SSP-SAM: SAM with Semantic-Spatial Prompt for Referring Expression Segmentation
New framework adds semantic-spatial prompts to SAM, enabling precise object selection via natural language commands.
A research team has introduced SSP-SAM, a novel framework that significantly enhances Meta's foundational Segment Anything Model (SAM) by bridging the gap between visual segmentation and natural language understanding. The core innovation is a Semantic-Spatial Prompt (SSP) encoder, which integrates lightweight visual and linguistic "attention adapters." These adapters work in tandem to highlight the most relevant objects in an image and the most discriminative words in a text prompt, creating a precise, language-guided instruction for SAM. This allows users to simply describe a target—like "the dog chasing the frisbee"—and get an accurate pixel-level mask in return, a task known as Referring Expression Segmentation (RES).

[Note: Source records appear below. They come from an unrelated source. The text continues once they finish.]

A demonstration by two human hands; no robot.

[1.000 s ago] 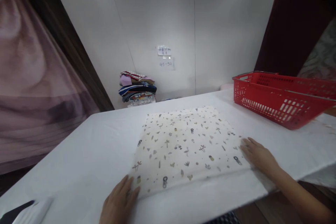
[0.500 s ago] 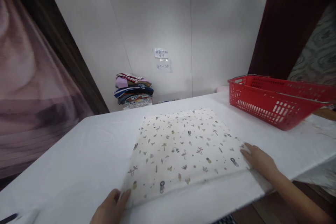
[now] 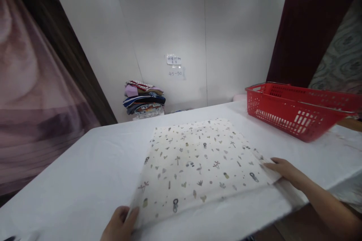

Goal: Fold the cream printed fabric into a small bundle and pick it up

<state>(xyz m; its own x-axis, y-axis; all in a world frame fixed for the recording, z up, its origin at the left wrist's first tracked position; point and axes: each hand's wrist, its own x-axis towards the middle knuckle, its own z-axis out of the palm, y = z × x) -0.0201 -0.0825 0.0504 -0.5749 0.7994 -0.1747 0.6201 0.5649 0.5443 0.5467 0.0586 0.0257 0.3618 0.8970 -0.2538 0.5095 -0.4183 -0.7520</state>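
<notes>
A cream-white cloth (image 3: 195, 165) printed with small palm trees, leaves and pineapples lies spread in a near rectangle in front of me. At its near left corner, my left hand (image 3: 121, 224) is closed on the edge, thumb on the cloth and fingers curled. My right hand (image 3: 288, 172) pinches the right edge near the front corner, with the fabric there slightly raised. A plain white strip runs along the near side of the print, down towards the table's front edge. The fingertips under the cloth are hidden.
A white-covered table (image 3: 76, 165) carries the cloth. A red plastic basket (image 3: 283, 115) with metal handles stands at the back right. Behind the far edge is a stack of folded fabrics (image 3: 144, 99), below paper labels (image 3: 175, 73) on the wall. A pink curtain (image 3: 34, 120) hangs left.
My right hand has shifted a little to the right, pulling the cloth's right edge outward. My left hand stays at its corner, almost unmoved. The view has tipped slightly upward.
</notes>
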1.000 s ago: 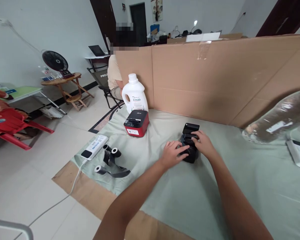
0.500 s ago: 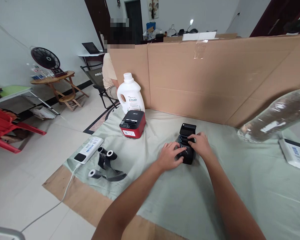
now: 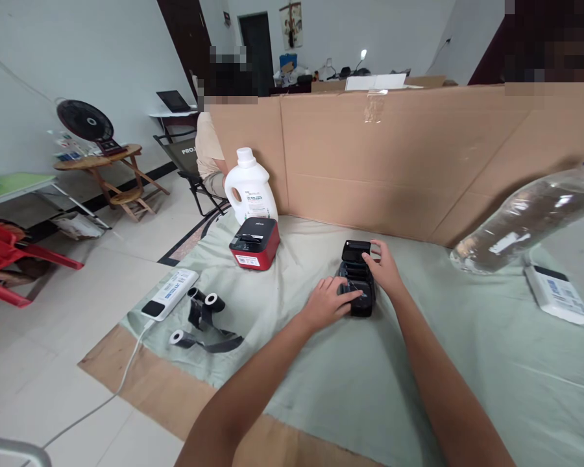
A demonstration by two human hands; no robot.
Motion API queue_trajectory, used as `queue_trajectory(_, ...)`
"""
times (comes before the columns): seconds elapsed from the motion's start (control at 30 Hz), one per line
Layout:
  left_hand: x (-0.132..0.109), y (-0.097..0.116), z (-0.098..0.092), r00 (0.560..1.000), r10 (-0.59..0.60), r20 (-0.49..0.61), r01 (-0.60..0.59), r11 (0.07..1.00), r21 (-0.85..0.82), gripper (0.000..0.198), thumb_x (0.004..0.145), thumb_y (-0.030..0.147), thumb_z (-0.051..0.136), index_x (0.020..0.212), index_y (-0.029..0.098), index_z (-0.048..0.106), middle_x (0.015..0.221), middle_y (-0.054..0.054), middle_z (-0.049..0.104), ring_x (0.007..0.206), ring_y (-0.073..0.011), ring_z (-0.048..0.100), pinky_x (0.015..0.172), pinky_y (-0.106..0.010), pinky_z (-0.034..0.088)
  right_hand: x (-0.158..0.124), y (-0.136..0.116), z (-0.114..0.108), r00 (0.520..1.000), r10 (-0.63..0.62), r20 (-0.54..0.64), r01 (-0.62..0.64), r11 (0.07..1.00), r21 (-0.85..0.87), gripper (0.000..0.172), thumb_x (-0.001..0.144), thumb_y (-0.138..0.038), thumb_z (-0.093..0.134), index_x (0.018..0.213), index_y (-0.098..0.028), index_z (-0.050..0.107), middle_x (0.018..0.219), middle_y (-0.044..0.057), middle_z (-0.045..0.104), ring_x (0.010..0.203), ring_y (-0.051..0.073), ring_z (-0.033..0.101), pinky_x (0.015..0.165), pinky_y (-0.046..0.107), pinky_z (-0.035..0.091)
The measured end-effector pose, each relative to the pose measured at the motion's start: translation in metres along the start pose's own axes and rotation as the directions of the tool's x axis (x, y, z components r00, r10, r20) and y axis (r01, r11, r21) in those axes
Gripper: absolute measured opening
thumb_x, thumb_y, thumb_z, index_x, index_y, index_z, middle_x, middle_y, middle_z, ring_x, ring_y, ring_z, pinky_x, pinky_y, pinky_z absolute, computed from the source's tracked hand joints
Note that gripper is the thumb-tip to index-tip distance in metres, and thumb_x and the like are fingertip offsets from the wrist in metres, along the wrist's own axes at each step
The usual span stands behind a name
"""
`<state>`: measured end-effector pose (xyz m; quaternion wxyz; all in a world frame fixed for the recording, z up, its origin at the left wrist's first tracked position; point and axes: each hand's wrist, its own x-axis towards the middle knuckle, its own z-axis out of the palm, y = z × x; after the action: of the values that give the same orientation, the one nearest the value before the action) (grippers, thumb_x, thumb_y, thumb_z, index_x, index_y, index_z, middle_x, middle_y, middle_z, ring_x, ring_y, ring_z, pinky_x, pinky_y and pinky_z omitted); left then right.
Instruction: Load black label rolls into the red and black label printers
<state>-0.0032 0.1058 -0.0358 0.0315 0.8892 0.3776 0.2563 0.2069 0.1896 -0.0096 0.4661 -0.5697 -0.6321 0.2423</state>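
A small black label printer (image 3: 357,285) sits on the green cloth (image 3: 418,363) with its lid tipped open at the back. My left hand (image 3: 325,302) rests against the printer's left side, fingers curled on its body. My right hand (image 3: 383,268) reaches over the right side, fingertips on the open lid edge. Both forearms stretch in from the bottom of the view.
A red and black printer (image 3: 254,242) and a white jug (image 3: 250,188) stand to the left. A power strip (image 3: 170,294) and black ribbon rolls (image 3: 204,318) lie near the cloth's left edge. A cardboard wall (image 3: 409,155) stands behind. A clear bottle (image 3: 520,217) and white box (image 3: 557,294) lie right. A person sits beyond.
My right hand has shifted from the printer's middle up to the lid edge. The left hand stays on the printer's side. The view has shifted slightly.
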Motion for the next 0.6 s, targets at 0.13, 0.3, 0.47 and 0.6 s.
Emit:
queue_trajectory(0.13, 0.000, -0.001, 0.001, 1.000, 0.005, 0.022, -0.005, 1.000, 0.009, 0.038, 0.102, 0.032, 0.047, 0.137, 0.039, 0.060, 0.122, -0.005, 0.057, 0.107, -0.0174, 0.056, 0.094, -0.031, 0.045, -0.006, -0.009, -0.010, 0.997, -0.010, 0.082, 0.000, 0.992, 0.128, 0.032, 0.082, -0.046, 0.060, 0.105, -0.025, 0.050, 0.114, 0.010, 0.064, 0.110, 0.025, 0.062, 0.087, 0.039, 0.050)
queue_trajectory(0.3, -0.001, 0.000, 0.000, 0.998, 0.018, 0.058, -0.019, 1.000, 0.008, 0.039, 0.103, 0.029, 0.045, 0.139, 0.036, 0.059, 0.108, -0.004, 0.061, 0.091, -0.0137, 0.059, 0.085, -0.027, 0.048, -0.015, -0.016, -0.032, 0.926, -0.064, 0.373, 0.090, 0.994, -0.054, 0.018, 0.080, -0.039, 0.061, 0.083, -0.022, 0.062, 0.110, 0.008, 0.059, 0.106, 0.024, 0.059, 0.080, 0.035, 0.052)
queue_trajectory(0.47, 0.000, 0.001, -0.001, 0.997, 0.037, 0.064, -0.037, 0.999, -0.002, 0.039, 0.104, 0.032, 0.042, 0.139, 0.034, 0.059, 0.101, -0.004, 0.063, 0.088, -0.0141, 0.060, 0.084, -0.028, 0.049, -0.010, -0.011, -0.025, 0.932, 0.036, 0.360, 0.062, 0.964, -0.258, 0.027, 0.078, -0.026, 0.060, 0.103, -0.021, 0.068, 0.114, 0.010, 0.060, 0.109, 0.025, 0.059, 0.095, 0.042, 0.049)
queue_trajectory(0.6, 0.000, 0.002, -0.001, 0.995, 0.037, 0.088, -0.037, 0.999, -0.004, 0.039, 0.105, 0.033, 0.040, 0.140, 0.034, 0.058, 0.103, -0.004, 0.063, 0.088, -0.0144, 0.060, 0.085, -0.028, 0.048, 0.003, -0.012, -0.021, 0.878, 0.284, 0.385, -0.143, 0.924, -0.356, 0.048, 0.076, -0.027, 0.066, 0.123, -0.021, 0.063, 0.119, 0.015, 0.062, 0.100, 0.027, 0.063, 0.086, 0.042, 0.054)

SSP-SAM's design is elegantly efficient, building directly on SAM's frozen architecture without requiring full retraining of the massive base model. This approach not only preserves SAM's powerful, general-purpose segmentation capabilities but also extends them into the linguistic domain. Impressively, the framework naturally handles the more challenging Generalized RES (GRES) setting, where a query might refer to zero, one, or multiple objects, without any special modifications. Extensive testing on standard RES and GRES benchmarks confirms its superiority, showing strong performance even at very strict precision thresholds. Further evaluation on the PhraseCut dataset demonstrates improved capability in open-vocabulary scenarios, outperforming existing state-of-the-art methods. The code and model checkpoints are publicly available, enabling immediate experimentation and application by the developer community.
- Adds a Semantic-Spatial Prompt encoder to Meta's SAM, enabling precise object segmentation via natural language descriptions.
- Uses visual & linguistic 'attention adapters' to highlight key image regions and text phrases, creating high-quality prompts for SAM.
- Achieves strong benchmark performance, excels in open-vocabulary tasks on PhraseCut, and naturally supports complex multi-object queries.
Why It Matters
Moves AI from generic image segmentation to understanding and acting on specific language commands, a key step for more intuitive human-computer interaction.